Brief:
Give the listing again, word for word, and let no picture into it.

Available data:
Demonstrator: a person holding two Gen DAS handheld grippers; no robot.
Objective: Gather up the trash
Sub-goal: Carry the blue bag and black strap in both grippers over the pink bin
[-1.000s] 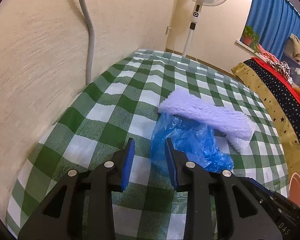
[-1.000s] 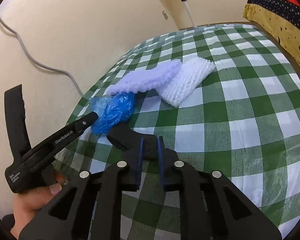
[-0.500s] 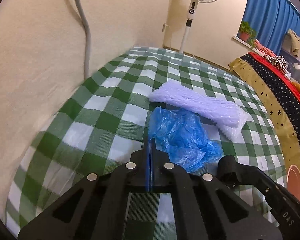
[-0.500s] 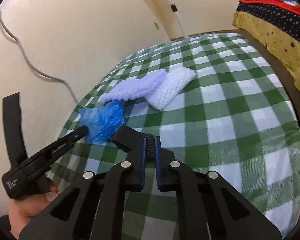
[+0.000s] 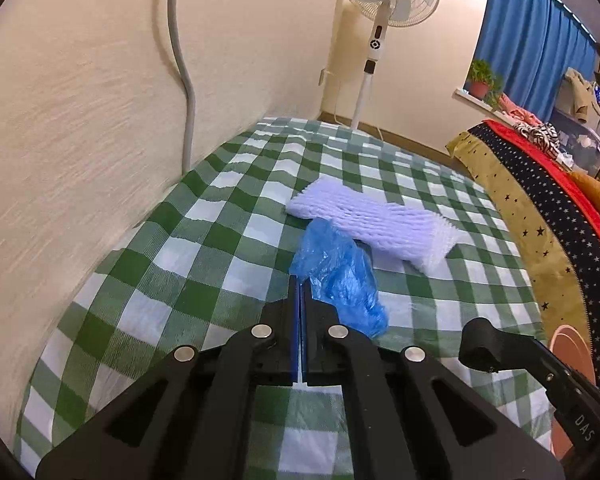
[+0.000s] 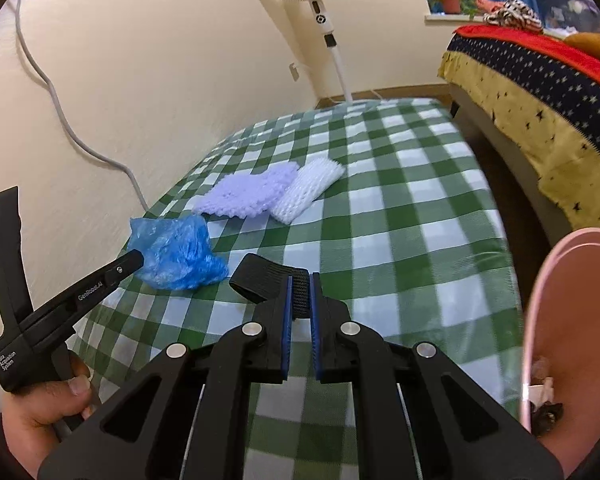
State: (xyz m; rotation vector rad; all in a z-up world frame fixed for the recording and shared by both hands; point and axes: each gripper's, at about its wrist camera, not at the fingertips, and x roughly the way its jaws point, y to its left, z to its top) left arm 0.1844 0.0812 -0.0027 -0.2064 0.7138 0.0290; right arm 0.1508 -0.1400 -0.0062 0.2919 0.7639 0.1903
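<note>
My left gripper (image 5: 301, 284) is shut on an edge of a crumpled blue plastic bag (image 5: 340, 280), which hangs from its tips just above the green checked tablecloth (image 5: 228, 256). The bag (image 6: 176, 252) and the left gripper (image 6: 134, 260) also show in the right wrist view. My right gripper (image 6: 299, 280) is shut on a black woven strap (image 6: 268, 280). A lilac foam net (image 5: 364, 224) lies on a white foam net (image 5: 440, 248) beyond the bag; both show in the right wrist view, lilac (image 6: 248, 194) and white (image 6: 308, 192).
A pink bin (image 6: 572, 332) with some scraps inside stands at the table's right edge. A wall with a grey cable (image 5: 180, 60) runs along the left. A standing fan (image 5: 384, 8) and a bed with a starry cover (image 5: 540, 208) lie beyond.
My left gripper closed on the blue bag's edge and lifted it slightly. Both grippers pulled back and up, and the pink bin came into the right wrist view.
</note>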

Written answer:
Demonstrator: a person holding two Gen DAS handheld grippers; no robot.
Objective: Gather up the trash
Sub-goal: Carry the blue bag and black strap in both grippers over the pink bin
[-1.000s] 
[-1.000s] 
[-0.500s] 
[-0.500s] 
[+0.000s] 
[+0.000s] 
State: (xyz m; rotation vector rad; all in a z-up world frame fixed for the recording and shared by both hands; point and axes: each gripper's, at about its wrist camera, not at the fingertips, and x roughly the way its jaws point, y to its left, z to its top) left arm 0.1844 0.0812 -0.0027 -0.2064 0.7138 0.0290; right arm 0.1508 -0.1400 -0.0062 0.2919 0.7639 0.1903
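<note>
My left gripper (image 5: 301, 284) is shut on an edge of a crumpled blue plastic bag (image 5: 340, 280), which hangs from its tips just above the green checked tablecloth (image 5: 228, 256). The bag (image 6: 176, 252) and the left gripper (image 6: 134, 260) also show in the right wrist view. My right gripper (image 6: 299, 280) is shut on a black woven strap (image 6: 268, 280). A lilac foam net (image 5: 364, 224) lies on a white foam net (image 5: 440, 248) beyond the bag; both show in the right wrist view, lilac (image 6: 248, 194) and white (image 6: 308, 192).
A pink bin (image 6: 572, 332) with some scraps inside stands at the table's right edge. A wall with a grey cable (image 5: 180, 60) runs along the left. A standing fan (image 5: 384, 8) and a bed with a starry cover (image 5: 540, 208) lie beyond.
My left gripper closed on the blue bag's edge and lifted it slightly. Both grippers pulled back and up, and the pink bin came into the right wrist view.
</note>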

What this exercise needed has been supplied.